* WHAT IS EXPECTED *
Please print the full listing exactly.

● ● ● ●

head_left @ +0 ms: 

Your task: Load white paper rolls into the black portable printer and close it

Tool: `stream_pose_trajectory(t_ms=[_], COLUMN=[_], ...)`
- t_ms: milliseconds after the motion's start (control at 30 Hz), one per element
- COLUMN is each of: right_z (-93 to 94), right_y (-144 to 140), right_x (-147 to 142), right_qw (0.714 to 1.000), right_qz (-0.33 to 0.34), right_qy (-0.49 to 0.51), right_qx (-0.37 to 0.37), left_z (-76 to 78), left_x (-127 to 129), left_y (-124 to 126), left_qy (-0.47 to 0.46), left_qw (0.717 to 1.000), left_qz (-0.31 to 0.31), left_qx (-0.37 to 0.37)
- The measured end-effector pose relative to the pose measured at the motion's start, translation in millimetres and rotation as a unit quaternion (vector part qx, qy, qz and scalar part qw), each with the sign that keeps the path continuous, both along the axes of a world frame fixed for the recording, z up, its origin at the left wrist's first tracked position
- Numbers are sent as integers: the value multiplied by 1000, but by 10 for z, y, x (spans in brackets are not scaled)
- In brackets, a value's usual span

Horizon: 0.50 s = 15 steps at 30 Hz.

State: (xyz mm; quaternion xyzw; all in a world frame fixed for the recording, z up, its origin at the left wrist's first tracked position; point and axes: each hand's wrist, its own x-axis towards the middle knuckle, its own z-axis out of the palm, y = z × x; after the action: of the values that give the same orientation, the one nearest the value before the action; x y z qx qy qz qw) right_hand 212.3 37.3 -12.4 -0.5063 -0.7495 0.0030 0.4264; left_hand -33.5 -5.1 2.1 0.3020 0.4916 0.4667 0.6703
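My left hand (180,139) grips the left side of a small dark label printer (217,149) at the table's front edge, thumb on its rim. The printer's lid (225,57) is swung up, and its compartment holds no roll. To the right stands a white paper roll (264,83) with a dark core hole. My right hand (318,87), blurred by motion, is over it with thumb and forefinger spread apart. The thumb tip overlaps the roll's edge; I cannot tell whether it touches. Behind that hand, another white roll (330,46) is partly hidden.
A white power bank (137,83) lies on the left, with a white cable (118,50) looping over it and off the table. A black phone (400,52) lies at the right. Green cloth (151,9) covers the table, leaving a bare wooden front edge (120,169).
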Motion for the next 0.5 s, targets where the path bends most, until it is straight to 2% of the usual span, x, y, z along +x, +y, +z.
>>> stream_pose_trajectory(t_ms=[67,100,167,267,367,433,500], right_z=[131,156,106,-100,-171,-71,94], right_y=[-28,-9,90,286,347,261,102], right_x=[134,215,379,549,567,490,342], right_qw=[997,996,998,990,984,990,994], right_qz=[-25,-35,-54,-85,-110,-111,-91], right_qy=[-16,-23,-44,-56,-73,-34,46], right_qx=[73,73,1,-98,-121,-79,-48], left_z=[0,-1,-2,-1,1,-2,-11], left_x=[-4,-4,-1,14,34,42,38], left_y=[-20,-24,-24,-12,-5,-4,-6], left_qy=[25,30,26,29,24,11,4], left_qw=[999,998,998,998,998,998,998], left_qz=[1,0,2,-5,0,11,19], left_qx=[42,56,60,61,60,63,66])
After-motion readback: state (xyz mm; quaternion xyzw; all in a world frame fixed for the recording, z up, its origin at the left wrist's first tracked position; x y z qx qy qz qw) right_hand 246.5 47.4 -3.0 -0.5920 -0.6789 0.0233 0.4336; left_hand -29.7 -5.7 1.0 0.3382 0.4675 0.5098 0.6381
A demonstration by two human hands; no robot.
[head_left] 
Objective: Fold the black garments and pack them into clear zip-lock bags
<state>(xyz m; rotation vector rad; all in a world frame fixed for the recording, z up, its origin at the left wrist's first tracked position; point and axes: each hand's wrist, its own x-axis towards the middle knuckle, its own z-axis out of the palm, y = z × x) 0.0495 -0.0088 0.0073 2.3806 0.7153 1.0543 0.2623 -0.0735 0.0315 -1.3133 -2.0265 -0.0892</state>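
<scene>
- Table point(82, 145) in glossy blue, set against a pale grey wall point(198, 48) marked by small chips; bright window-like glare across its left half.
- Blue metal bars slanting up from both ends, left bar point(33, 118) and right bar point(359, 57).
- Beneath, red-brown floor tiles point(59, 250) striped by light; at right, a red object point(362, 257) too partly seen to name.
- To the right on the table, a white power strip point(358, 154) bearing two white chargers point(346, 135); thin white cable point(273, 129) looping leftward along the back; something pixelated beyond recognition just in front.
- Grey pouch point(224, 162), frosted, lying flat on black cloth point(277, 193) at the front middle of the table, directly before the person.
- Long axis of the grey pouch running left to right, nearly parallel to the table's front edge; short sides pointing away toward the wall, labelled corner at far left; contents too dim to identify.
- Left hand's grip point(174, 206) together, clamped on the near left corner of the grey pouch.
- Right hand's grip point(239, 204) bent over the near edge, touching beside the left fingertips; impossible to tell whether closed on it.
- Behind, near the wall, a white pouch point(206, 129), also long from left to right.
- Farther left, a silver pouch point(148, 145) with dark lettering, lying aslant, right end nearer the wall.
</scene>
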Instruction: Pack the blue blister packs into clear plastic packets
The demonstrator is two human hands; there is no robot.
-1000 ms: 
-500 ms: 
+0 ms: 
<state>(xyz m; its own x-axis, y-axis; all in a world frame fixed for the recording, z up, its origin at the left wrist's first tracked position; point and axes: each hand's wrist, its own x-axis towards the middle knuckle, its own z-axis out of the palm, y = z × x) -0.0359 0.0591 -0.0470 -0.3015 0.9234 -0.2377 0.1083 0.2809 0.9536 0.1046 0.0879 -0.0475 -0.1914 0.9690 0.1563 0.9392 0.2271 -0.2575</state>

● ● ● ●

* SOLUTION *
head_left @ +0 ms: 

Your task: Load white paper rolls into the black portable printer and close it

Tool: `stream_pose_trajectory(t_ms=[_], COLUMN=[_], ...)`
- t_ms: milliseconds after the motion's start (control at 30 Hz), one per element
- COLUMN is each of: right_z (-93 to 94), right_y (-144 to 140), right_x (-147 to 142), right_qw (0.714 to 1.000), right_qz (-0.33 to 0.34), right_qy (-0.49 to 0.51), right_qx (-0.37 to 0.37), left_z (-76 to 78), left_x (-127 to 129), left_y (-124 to 126), left_qy (-0.47 to 0.46), left_qw (0.717 to 1.000), left_qz (-0.31 to 0.31), left_qx (-0.37 to 0.37)
- The measured end-effector pose relative to the pose measured at the motion's start, translation in millimetres and rotation as a unit quaternion (vector part qx, qy, qz and scalar part qw), each with the sign that keeps the path continuous, both along the axes of a world frame fixed for the recording, z up, its origin at the left wrist's first tracked position
- Numbers are sent as integers: the value multiplied by 1000, but by 10 for z, y, x (spans in brackets are not scaled)
- In brackets, a value's usual span

Horizon: 0.50 s = 15 steps at 30 Hz.

State: (xyz mm; quaternion xyzw; all in a world frame fixed for the recording, z up, its origin at the left wrist's first tracked position; point and axes: each hand's wrist, its own x-axis towards the middle knuckle, its own z-axis out of the palm, y = z × x; after the action: of the values that give the same orientation, the one nearest the value before the action; x y z qx qy qz qw) right_hand 212.3 37.3 -12.4 -0.5063 -0.7495 0.0030 0.4264; left_hand -33.5 -5.1 2.1 0.3020 0.4916 0.4667 0.6703
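My left hand (180,139) grips the left side of a small dark label printer (217,149) at the table's front edge, thumb on its rim. The printer's lid (225,57) is swung up, and its compartment holds no roll. To the right stands a white paper roll (264,83) with a dark core hole. My right hand (318,87), blurred by motion, is over it with thumb and forefinger spread apart. The thumb tip overlaps the roll's edge; I cannot tell whether it touches. Behind that hand, another white roll (330,46) is partly hidden.
A white power bank (137,83) lies on the left, with a white cable (118,50) looping over it and off the table. A black phone (400,52) lies at the right. Green cloth (151,9) covers the table, leaving a bare wooden front edge (120,169).
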Motion for the next 0.5 s, targets where the path bends most, until it is straight to 2% of the usual span, x, y, z along +x, +y, +z.
>>> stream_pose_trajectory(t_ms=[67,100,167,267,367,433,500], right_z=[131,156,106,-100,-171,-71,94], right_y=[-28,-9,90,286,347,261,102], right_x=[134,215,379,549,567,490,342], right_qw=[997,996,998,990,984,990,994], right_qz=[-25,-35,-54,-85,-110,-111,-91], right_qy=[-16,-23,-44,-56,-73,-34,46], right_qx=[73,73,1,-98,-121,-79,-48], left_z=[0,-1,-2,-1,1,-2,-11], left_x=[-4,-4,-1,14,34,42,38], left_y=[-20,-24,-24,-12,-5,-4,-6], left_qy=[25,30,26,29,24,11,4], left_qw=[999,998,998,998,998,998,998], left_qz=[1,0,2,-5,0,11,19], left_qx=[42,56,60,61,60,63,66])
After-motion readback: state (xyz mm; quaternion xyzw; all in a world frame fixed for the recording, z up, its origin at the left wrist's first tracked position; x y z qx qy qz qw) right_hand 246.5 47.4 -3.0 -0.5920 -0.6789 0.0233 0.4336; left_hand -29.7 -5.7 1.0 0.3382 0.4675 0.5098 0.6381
A demonstration by two human hands; no robot.
[head_left] 
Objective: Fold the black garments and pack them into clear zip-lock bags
<state>(xyz m; rotation vector rad; all in a world frame fixed for the recording, z up, its origin at the left wrist's first tracked position; point and axes: each hand's wrist, its own x-axis towards the middle knuckle, its own z-axis out of the palm, y = z × x) 0.0495 -0.0088 0.0073 2.3806 0.7153 1.0543 0.2623 -0.0735 0.0315 -1.3133 -2.0265 -0.0892</state>
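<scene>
- Table point(82, 145) in glossy blue, set against a pale grey wall point(198, 48) marked by small chips; bright window-like glare across its left half.
- Blue metal bars slanting up from both ends, left bar point(33, 118) and right bar point(359, 57).
- Beneath, red-brown floor tiles point(59, 250) striped by light; at right, a red object point(362, 257) too partly seen to name.
- To the right on the table, a white power strip point(358, 154) bearing two white chargers point(346, 135); thin white cable point(273, 129) looping leftward along the back; something pixelated beyond recognition just in front.
- Grey pouch point(224, 162), frosted, lying flat on black cloth point(277, 193) at the front middle of the table, directly before the person.
- Long axis of the grey pouch running left to right, nearly parallel to the table's front edge; short sides pointing away toward the wall, labelled corner at far left; contents too dim to identify.
- Left hand's grip point(174, 206) together, clamped on the near left corner of the grey pouch.
- Right hand's grip point(239, 204) bent over the near edge, touching beside the left fingertips; impossible to tell whether closed on it.
- Behind, near the wall, a white pouch point(206, 129), also long from left to right.
- Farther left, a silver pouch point(148, 145) with dark lettering, lying aslant, right end nearer the wall.
</scene>
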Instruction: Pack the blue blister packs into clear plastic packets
The demonstrator is two human hands; there is no robot.
-1000 ms: 
-500 ms: 
+0 ms: 
<state>(xyz m; its own x-axis, y-axis; all in a world frame fixed for the recording, z up, its origin at the left wrist's first tracked position; point and axes: each hand's wrist, its own x-axis towards the middle knuckle, its own z-axis out of the palm, y = z × x) -0.0359 0.0591 -0.0470 -0.3015 0.9234 -0.2377 0.1083 0.2809 0.9536 0.1046 0.0879 -0.0475 -0.1914 0.9690 0.1563 0.9392 0.2271 -0.2575</state>

This output contains the complete answer.